● **Task brief**
Starting with the first line, transcribe the material exactly through to the last.

● **Data block**
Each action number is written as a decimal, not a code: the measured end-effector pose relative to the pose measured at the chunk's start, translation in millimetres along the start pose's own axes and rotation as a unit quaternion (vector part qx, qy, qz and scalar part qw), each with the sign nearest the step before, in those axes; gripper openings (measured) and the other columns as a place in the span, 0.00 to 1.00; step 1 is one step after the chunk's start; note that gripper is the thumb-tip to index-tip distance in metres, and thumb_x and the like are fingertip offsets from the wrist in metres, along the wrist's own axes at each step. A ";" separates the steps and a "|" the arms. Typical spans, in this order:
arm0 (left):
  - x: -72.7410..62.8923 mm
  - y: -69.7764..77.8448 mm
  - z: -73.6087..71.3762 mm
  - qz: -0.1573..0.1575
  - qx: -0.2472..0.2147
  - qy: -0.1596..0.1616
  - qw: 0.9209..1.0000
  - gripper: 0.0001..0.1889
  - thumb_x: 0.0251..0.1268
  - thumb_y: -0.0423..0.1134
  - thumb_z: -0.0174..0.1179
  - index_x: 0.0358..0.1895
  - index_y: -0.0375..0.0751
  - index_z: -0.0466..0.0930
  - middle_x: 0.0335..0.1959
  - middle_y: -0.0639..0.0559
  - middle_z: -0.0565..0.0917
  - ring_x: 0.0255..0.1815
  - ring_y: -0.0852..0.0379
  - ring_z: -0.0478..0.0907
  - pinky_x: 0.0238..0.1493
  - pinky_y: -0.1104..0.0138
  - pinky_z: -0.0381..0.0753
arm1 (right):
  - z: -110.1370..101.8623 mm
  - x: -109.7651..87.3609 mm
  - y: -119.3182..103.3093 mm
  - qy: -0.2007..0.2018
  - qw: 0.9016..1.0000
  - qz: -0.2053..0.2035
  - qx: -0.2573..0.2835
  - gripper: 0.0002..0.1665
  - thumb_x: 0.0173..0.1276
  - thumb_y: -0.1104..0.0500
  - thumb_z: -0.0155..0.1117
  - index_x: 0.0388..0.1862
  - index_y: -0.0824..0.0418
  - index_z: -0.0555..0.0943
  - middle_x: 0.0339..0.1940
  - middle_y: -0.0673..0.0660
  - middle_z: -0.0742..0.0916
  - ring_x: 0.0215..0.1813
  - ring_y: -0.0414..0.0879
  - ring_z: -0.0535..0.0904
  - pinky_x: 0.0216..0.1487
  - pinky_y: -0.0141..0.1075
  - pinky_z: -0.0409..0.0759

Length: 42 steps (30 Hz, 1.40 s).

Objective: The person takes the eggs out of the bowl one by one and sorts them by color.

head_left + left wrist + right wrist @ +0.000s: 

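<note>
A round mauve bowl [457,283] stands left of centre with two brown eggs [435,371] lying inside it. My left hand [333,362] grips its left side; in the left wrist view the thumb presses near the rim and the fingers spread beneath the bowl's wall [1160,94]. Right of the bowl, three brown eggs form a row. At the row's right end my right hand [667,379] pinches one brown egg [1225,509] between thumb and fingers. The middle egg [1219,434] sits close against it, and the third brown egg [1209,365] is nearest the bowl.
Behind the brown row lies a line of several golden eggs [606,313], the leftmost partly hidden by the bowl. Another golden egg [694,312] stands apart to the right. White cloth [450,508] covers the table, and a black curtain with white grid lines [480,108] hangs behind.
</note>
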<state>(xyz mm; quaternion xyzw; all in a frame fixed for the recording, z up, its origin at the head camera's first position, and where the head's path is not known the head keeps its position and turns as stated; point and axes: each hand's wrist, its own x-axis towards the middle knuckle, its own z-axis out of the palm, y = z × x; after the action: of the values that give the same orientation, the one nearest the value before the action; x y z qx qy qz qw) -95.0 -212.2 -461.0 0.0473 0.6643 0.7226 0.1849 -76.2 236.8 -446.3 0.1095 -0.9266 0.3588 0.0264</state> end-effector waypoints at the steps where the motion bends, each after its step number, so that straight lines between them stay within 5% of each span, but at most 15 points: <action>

● **Result of the exercise**
Each action number is written as a decimal, not a code: the measured end-effector pose relative to the pose measured at the chunk's start, translation in millimetres along the start pose's own axes and rotation as a unit quaternion (vector part qx, qy, qz and scalar part qw), each with the sign nearest the step before, in those axes; gripper openings (measured) and the other columns as a place in the span, 0.00 to 1.00; step 1 is one step after the chunk's start; note that gripper is the thumb-tip to index-tip distance in metres, and thumb_x and the like are fingertip offsets from the wrist in metres, along the wrist's own axes at each step. A ";" separates the steps and a "|" the arms. Typical spans, in this order:
arm0 (left):
  - x: -72.7410..62.8923 mm
  - y: -69.7764..77.8448 mm
  - z: -73.6087..71.3762 mm
  - qz: -0.1573..0.1575
  - qx: -0.2472..0.2147
  - qy: -0.1596..0.1616
  - qw: 0.9209..1.0000
  - gripper: 0.0001..0.1889
  - thumb_x: 0.0251..0.1268
  - thumb_y: -0.0423..0.1134
  - thumb_z: -0.0174..0.1179
  - index_x: 0.0358..0.1895
  - index_y: -0.0375..0.0751
  - index_z: -0.0466..0.0930
  - middle_x: 0.0335..0.1959
  - middle_y: -0.0639..0.0559
  - middle_z: -0.0565..0.0917
  - ring_x: 0.0255..0.1815
  - ring_y: -0.0852..0.0379
  - ring_z: -0.0478..0.0907
  - pinky_x: 0.0238..0.1493
  - pinky_y: -0.1104..0.0138
  - pinky_z: -0.0381..0.0753
arm1 (right):
  - z: -110.1370..101.8623 mm
  - x: -109.7651..87.3609 mm
  - y: -119.3182..103.3093 mm
  - qy: -0.2007..0.2018
  - qw: 0.9016..1.0000
  - qz: -0.2053..0.2035
  - qx: -0.2573..0.2835
  - gripper: 0.0002..0.1665
  - thumb_x: 0.0173..0.1276
  - thumb_y: -0.1104..0.0500
  - thumb_z: -0.0155..0.1117
  - index_x: 0.0388..0.1862
  - index_y: -0.0824..0.0418
  - index_z: -0.0555..0.0943
  - middle_x: 0.0339..0.1940
  - middle_y: -0.0673..0.0660
  - middle_z: -0.0742..0.0916
  - ring_x: 0.0215..0.1813
  - ring_y: -0.0414..0.0879
  - ring_z: -0.0535..0.0904
  - pinky_x: 0.0216..0.1487
  - pinky_y: -0.0141..0.1075
  - pinky_z: -0.0409..0.0759

Length: 42 steps (30 Hz, 1.40 s).

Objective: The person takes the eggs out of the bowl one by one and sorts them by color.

head_left + left wrist + right wrist @ +0.000s: 

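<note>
A round mauve bowl [457,283] stands left of centre with two brown eggs [435,371] lying inside it. My left hand [333,362] grips its left side; in the left wrist view the thumb presses near the rim and the fingers spread beneath the bowl's wall [1160,94]. Right of the bowl, three brown eggs form a row. At the row's right end my right hand [667,379] pinches one brown egg [1225,509] between thumb and fingers. The middle egg [1219,434] sits close against it, and the third brown egg [1209,365] is nearest the bowl.
Behind the brown row lies a line of several golden eggs [606,313], the leftmost partly hidden by the bowl. Another golden egg [694,312] stands apart to the right. White cloth [450,508] covers the table, and a black curtain with white grid lines [480,108] hangs behind.
</note>
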<state>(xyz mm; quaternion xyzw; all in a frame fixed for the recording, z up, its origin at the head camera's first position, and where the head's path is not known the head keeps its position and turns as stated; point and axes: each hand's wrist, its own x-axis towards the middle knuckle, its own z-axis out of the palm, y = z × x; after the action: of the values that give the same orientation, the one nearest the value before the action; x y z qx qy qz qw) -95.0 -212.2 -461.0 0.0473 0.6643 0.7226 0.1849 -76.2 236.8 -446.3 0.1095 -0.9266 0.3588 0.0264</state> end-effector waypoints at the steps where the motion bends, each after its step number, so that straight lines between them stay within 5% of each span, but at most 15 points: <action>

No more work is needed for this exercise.